Others in the small clique exchanged glances of clear disappointment. Cassian, with his imposing stature and prematurely mature aura, had once been the perfect conduit for the hormonal curiosity of young nobles. The scions of lesser houses, those who gravitated to Cassian and Lord Alaric’s orbit, were not novices. They had all fumbled through clumsy, early experiences. Compared to clueless virgins, they were more easily stirred, more eager for vicarious thrill. With Cassian no longer offering his exploits, their prurient attention now shifted to Lord Alaric.
But Alaric merely bared his teeth in an expression of pure disdain.
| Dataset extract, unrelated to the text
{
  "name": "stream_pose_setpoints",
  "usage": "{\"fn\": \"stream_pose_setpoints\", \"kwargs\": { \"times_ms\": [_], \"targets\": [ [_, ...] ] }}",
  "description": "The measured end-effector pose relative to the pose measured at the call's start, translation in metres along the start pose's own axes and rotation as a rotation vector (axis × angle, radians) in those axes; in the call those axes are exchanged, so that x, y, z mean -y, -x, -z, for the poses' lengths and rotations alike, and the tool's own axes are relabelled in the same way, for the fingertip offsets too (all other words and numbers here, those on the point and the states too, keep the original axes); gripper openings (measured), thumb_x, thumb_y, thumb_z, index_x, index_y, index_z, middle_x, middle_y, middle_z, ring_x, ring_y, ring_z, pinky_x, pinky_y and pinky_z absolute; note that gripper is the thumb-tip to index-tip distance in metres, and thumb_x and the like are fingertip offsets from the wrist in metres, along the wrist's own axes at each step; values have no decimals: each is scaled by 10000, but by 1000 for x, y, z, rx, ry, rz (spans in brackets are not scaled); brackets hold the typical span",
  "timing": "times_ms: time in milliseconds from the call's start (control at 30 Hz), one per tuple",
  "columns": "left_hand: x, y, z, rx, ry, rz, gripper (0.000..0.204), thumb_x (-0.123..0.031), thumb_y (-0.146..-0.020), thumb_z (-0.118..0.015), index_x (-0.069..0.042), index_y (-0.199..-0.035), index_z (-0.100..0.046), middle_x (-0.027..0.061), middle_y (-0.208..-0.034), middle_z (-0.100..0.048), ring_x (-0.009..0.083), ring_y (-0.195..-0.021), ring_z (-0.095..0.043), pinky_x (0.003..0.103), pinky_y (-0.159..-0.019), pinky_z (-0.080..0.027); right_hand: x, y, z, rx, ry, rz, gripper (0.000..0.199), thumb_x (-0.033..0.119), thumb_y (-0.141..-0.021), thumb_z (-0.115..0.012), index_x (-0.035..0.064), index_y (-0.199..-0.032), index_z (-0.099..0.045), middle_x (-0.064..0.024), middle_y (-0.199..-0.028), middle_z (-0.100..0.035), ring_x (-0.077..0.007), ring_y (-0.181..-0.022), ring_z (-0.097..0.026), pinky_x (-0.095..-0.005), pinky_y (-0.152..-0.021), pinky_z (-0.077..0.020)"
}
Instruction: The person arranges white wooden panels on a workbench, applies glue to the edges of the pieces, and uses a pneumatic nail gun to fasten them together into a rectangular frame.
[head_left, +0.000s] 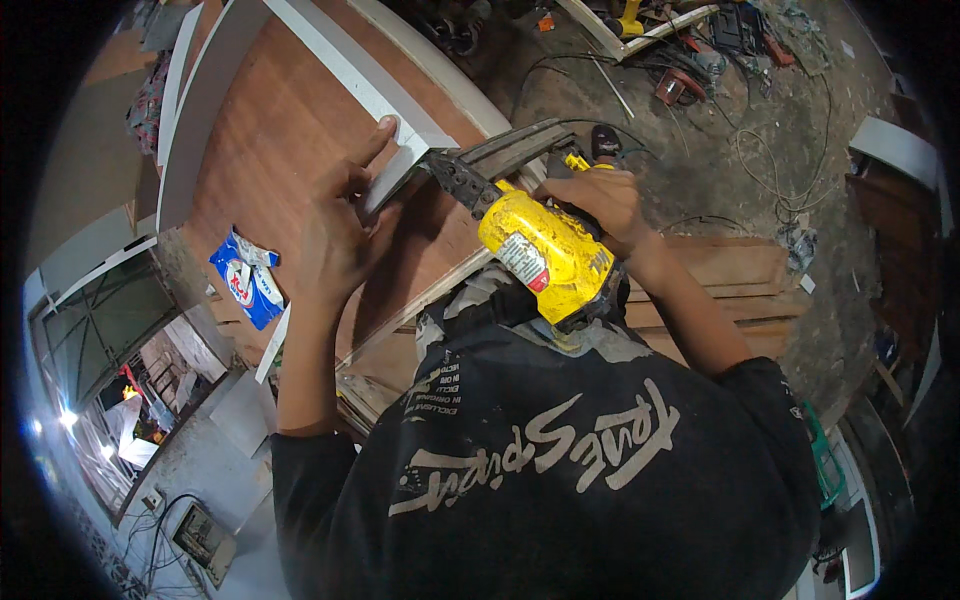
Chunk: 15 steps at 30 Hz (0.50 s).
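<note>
My left hand (335, 225) grips the end of a short white strip (405, 165). The strip meets a long white rail (345, 60) at a corner, and my index finger rests against that corner. My right hand (605, 205) is closed round the handle of a yellow nail gun (545, 250) with a scuffed body. Its black nose points at the corner, very close to the white strip; whether it touches I cannot tell. Below lies a reddish-brown wooden panel (265, 140) edged with white strips.
A blue and white packet (248, 280) lies by the panel's left edge. Planks (710, 275) are stacked at the right. On the floor beyond are cables (770, 170), a red power tool (680, 88) and a pale frame (660, 35). A curved white-edged piece (895, 150) stands at far right.
</note>
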<state>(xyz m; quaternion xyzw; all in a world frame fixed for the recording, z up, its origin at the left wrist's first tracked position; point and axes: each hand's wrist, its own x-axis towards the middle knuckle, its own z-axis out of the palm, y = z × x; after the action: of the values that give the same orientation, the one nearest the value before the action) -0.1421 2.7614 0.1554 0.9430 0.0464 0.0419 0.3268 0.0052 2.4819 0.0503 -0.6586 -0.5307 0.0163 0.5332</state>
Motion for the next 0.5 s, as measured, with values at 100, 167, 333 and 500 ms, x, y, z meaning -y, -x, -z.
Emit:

“You insufferable profligates.”
“Ah, there he goes! Alaric, with his self-righteous pronouncements!”
“Such a fanatic. Honestly, what a waste of prime stock.”
Laughter rippled through the small group, loud and fleeting.
Most young lords in their social strata had, at some point, delved into forbidden territory, at least once. Yet, for some reason, Lord Alaric had not. While they teased him good-naturedly, calling him ‘The Pure One,’ no one genuinely disrespected him. He was Lord Alaric, after all, heir to House Vance, and his integrity, however blunt, commanded a certain regard. At the same time, Alaric possessed a lighthearted, almost careless indifference to such things, which made his actions seem casual, his sharp words easier to bear. People often found this contradiction charming, or at least approachable, saying he didn’t match his intimidating visage.
“Cease that glaring, you brute. You’ll make me soil my breeches.”
“Yes, his face truly is frightful.”
“Do you imbeciles harbor a death wish?”
Alaric scowled, and the group burst into laughter again, though Kaelen found little humor in it. Some other nobles, loitering at the back of the lecture hall, perhaps Alaric’s friends, or perhaps merely his hangers-on, joined in with their hollow laughs and idle chatter, adding to the clamor. Kaelen sat among them, staring blankly at his lap, lost in a distant thought.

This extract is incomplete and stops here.